Model evaluation using quantitative model performance metrics has become a widely used practice in different research communities (Abramowitz et al. 2008; Gleckler et al. 2008; Reichler and Kim 2008; Blyth et al. 2011; Abramowitz 2012; Luo et al. 2012; Gettelman et al. 2012; Luo et al. 2012; Anav et al. 2013; Goddard et al. 2013; Brovkin et al. 2013; Eyring et al. 2016). A standardized and regular model evaluation procedure is supposed to be implemented in future CMIPs as well (Meehl et al. 2014).

To evaluate either model processes or the general capabilities of models to represent climate mean states and their variability, the assessment of different geophysical variables is important. In particular, geophysical information derived from satellite observations is used for that purpose, as it provides global data.

Considerable effort has been devoted to improve the atmospheric radiative transfer codes and their parameterizations in CMIP models (e.g., Stevens et al. 2013). The surface solar radiation fluxes are the major energy input for Earth’s surface. An assessment of their accuracy is therefore an indicator of the quality of the atmospheric radiative transfer codes used in ESMs. An analysis of the accuracy of the surface solar radiation fluxes is therefore of major importance. Li et al. (2013) provided a first analysis of the accuracy of shortwave and longwave radiation fluxes in CMIP5 simulations, focusing on top-of-the-atmosphere fluxes. Individual assessments of surface water and energy flux components of single ESMs have been reported as well (Hagemann et al. 2013; Brovkin et al. 2013).

Allen et al. (2013) used in situ observations of the Global Energy Balance Archive to evaluate CMIP5 surface solar downwelling radiation fluxes for selected regions. They investigated how CMIP5 models reproduce regionally observed decrease (dimming) or increase (brightening) of surface solar downwelling radiation fluxes. It was found that ESM typically underestimated the multidecadal trends observed at the ground stations.

However, no thorough assessment of surface solar radiation fluxes of CMIP3 and CMIP5 models using state-of-the-art global observational datasets has been conducted so far. The present study therefore provides a complementary assessment of the surface solar radiation fluxes, as it (i) provides a global analysis using multiple observational data records and (ii) analyzes the downwelling as well as upwelling radiation fluxes. Global and long-term satellite products are used as reference. In particular, the following research questions are addressed in the study:

  • How well do CMIP models simulate the surface radiation fluxes at climatological time scales? The study is focused on providing skill scores for different surface solar radiation fluxes, which provide information on relative model performance compared to chosen reference datasets. The utilized skill scores provide a quantitative measure of how well a model simulates the climatological mean seasonal cycle of chosen geophysical variables.

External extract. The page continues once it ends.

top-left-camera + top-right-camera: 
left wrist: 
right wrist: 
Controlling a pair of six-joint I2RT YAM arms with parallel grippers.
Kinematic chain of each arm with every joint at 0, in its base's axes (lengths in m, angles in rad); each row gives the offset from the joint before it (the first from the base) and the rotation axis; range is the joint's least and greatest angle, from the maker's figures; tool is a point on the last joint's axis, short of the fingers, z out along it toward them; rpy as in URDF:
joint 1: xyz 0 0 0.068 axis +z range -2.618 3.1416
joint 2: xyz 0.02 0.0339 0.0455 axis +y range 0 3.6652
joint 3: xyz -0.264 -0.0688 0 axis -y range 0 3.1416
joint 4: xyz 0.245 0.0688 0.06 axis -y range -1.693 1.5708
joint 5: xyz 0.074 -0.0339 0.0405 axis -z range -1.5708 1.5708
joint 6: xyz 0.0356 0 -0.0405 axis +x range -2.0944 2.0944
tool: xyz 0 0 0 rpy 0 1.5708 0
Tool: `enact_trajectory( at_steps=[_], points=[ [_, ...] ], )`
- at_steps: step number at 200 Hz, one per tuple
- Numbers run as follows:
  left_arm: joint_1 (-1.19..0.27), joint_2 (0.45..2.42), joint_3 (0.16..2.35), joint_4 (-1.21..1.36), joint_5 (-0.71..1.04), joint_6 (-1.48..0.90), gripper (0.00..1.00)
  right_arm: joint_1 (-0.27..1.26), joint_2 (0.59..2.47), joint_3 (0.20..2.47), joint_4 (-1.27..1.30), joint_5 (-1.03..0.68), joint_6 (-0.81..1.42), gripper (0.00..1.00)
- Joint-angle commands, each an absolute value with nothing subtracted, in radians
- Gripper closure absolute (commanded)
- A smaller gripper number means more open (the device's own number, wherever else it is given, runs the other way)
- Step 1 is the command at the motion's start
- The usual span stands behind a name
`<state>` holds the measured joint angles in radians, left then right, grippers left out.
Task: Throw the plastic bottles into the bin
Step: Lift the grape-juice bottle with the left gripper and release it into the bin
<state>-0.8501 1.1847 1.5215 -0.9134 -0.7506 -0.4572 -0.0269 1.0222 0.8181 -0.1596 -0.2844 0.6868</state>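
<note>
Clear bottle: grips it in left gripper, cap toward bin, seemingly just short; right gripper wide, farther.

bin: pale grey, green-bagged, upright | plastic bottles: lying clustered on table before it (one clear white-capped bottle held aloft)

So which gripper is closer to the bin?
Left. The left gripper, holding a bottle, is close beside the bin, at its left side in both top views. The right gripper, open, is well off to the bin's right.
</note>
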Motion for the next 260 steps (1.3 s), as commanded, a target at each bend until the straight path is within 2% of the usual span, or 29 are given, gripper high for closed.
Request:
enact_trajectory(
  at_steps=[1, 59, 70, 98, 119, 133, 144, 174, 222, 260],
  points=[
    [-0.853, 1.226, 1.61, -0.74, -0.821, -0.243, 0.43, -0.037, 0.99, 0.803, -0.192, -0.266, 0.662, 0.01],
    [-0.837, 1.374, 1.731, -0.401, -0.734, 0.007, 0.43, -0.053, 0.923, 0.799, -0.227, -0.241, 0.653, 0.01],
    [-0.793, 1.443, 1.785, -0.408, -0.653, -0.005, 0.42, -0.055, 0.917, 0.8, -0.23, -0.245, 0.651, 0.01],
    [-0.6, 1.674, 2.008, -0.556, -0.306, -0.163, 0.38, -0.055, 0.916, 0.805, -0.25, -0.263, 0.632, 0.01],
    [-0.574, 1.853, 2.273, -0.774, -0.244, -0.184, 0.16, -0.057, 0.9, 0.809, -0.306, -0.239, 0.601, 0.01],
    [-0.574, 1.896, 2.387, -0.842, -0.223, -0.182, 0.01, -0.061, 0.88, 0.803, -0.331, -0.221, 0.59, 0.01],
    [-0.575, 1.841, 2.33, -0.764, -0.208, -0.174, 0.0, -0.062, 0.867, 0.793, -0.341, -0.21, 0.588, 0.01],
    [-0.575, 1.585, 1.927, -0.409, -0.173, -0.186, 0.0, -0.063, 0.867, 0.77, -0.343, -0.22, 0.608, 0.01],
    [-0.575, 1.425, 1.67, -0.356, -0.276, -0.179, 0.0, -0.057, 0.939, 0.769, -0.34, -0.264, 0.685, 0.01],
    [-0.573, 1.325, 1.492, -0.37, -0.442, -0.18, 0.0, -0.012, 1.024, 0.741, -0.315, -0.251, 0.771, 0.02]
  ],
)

  • Do CMIP5 models provide improved surface solar radiation fluxes compared to CMIP3? We compare results from the large ensemble of CMIP5 models with their predecessors of CMIP3 to assess if the accuracy in simulated surface solar radiation fluxes has changed between the two phases of CMIP.

  • How robust are model rankings, given uncertainties in the observational products? Models can be ranked according to their skill for representing the temporal and spatial patterns of geophysical variables. Such a ranking is, however, also dependent on the uncertainties of the reference data. We therefore analyze how uncertainties in observations affect CMIP model assessments of surface solar radiation fluxes.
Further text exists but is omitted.